What’s coming up on Sunday Kos:
- The president of the United States is not above the law, by Mark E Andersen
- The war against black Democratic voters, by Denise Oliver Velez
- Trump is daring Democrats to impeach. We must make sure he loses in the long run, by Sher Watts Spooner
- To 'democratic socialism' or not to 'democratic socialism': that is the question, by Egberto Willies
- We need new methods and strategies to fight the international anti-diversity hate movement, by Frank Vyan Walton
- How the press keeps sugar coating Trump’s unlawful defiance of Congress, by Eric Boehlert
- By Trump's own (birther) standards, there is 'something' on those tax returns 'he doesn't like,' by Ian Reifowitz
• Trump undermined the efforts of Assistant Secretary for Indian Affairs Tara Sweeney: With his latest “Pocahontas” sneer-tweet attacking Elizabeth Warren and reaffirming by his call for dumping two pro-tribal bills, Trump proved once again—in case there was any doubt—that he doesn’t have Native peoples’ interests at heart.
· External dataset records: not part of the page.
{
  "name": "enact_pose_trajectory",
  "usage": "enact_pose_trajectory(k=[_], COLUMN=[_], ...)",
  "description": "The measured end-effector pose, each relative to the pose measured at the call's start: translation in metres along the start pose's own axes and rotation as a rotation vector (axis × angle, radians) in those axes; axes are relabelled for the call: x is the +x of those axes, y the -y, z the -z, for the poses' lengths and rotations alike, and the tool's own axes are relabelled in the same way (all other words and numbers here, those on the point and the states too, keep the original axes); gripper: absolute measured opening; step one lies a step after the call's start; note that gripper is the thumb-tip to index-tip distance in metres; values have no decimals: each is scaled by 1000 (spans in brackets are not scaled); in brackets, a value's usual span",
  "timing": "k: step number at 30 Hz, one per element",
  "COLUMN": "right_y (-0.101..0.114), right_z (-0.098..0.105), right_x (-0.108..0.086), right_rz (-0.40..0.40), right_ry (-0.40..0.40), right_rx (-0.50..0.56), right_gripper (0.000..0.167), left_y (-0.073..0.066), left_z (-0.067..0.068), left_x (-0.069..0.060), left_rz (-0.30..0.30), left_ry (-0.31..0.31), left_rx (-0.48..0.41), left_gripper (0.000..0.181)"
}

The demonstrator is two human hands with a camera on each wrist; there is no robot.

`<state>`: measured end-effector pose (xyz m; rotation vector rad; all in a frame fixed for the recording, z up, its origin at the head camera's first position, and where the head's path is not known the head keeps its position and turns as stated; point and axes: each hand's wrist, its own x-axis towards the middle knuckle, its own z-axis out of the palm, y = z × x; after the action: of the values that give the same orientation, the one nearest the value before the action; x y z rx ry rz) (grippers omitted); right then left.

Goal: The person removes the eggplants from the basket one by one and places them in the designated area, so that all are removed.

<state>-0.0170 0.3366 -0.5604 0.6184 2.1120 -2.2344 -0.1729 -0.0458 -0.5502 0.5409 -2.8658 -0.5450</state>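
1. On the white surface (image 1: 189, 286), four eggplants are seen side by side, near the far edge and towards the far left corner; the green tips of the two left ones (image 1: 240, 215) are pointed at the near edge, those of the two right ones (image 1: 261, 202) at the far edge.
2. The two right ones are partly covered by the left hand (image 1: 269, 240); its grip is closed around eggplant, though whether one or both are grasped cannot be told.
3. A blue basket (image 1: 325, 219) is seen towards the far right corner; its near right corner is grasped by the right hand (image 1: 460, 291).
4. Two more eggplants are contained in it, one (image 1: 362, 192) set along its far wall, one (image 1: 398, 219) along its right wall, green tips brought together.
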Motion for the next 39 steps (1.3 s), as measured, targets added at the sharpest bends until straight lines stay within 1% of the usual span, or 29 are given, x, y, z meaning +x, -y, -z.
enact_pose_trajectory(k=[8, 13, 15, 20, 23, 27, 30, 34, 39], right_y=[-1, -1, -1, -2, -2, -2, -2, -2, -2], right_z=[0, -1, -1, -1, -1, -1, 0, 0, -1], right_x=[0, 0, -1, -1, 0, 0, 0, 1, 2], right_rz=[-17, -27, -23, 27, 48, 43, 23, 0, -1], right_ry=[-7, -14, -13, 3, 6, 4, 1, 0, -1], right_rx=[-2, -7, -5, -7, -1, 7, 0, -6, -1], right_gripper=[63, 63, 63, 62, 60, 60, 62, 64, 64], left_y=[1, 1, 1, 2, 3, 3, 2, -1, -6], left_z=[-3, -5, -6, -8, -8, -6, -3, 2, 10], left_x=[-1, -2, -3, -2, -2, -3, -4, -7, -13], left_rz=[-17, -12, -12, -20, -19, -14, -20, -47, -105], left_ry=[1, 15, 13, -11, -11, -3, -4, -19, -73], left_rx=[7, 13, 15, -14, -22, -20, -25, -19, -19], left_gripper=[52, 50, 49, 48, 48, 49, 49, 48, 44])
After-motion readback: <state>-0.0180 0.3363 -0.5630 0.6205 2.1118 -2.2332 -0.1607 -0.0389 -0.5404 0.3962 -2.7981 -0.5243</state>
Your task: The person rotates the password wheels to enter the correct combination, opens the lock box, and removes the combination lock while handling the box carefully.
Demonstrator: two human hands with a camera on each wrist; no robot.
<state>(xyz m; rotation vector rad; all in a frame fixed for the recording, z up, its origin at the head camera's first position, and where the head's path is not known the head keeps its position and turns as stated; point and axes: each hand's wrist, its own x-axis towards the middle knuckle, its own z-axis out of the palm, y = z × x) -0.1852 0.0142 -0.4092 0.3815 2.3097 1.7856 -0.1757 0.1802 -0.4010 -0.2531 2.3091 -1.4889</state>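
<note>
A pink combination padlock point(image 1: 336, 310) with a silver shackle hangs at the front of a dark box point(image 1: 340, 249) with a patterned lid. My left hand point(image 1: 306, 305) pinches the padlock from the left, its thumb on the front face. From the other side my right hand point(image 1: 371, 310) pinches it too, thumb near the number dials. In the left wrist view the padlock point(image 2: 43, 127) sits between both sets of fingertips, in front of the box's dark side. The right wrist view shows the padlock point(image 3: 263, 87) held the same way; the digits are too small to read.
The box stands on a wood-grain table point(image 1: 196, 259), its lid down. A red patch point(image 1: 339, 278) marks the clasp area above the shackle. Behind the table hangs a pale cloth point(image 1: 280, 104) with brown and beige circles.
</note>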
• After Joe Biden encountered a shower of criticism for what Reuters reported would be his “middle ground” platform on climate change, his campaign said the news organization got it wrong, and his plan for addressing the crisis will be bold: There are more than a few skeptics. Bill McKibben author and activist and found of the grassroots 350.org wrote an op-ed column on the subject for The Guardian in which he says Biden is stuck in the past.
Biden has called climate change an “existential” threat. And during a campaign speech in Iowa earlier this month, he noted that he was “one of the first guys to introduce a climate change bill, way, way back in ’87.” PolitiFact looked into the claim and found it to be true.
Yet, in a speech last month, the former vice president parroted a familiar oil and gas industry line, declaring, “North American energy makes us independent.” And, according to Reuters, he picked Heather Zichal as a climate adviser. Zichal, 42, who advised in the Obama administration, served on the board of liquified natural gas giant Cheniere Energy Partners from 2014 until last year.
“There may have been a chance for modest, ‘all of the above,’ ‘middle ground’ climate strategies 20 years ago but we’ve passed that point now,” said Peter Gleick, a climate scientist and co-founder of California’s Pacific Institute. He added that “many politicians still fail to understand or accept the severity of the climate crisis or the speed with which we now have to act.”
MIDDAY TWEET
• GM sale of its Lordstown auto plant seems doubtful: The Lordstown, Ohio, plant, which operated for more than a half-century, most recently making the Cruze, was shuttered by GM in March after a steady slow-down with first one shift and then another being ended. This has cost thousands of jobs. The United Auto Workers union says that about 700 of those workers have found positions in other GM factories. The company has been in purchase negotiations with tiny Workhorse, a 98-employee company that makes a small number of electric vehicles each year. It warned earlier this year that it might not have enough money to keep the doors open much longer. It has no experience in mass production, and though its CEO has said they would use union labor at Lordstown, Workhorse’s current operation is non-union. If it did manage to begin electric vehicle production there, the AP reports that it would probably hire just a few hundred workers, leaving in the lurch most of the 4,500 people GM employed at the factory just two years ago. Donald Trump nevertheless tweeted a hurrah this week about the possible sale.
• Iowa Democrats warn against new Hillary-Bernie wars: “There is no tolerance whatsoever for the bullshit this time,” said Polk County Chair Sean Bagniewski:
The ghosts of Hillary Clinton’s razor-thin victory over Bernie Sanders are still so vivid, and the vitriol of their Iowa battle is still so fresh, state and local Democratic Party leaders are going to extraordinary lengths to ensure the 2020 caucuses are as peaceful and bloodless as possible.
They’re shutting down the conspiracy theorists at local meetings who continue to insist the 2016 caucus outcome was rigged for Clinton. They’re holding back on candidate endorsements in the hopes of avoiding conflict. They’re even encouraging the individual candidates to save the aggression for the general election,while going so far as to hold social events to help rival Democratic campaign staffers build a rapport.
• Trump tweet-claims he won the 2016 election “partially based on no Tax Returns while I am under audit (which I still am).”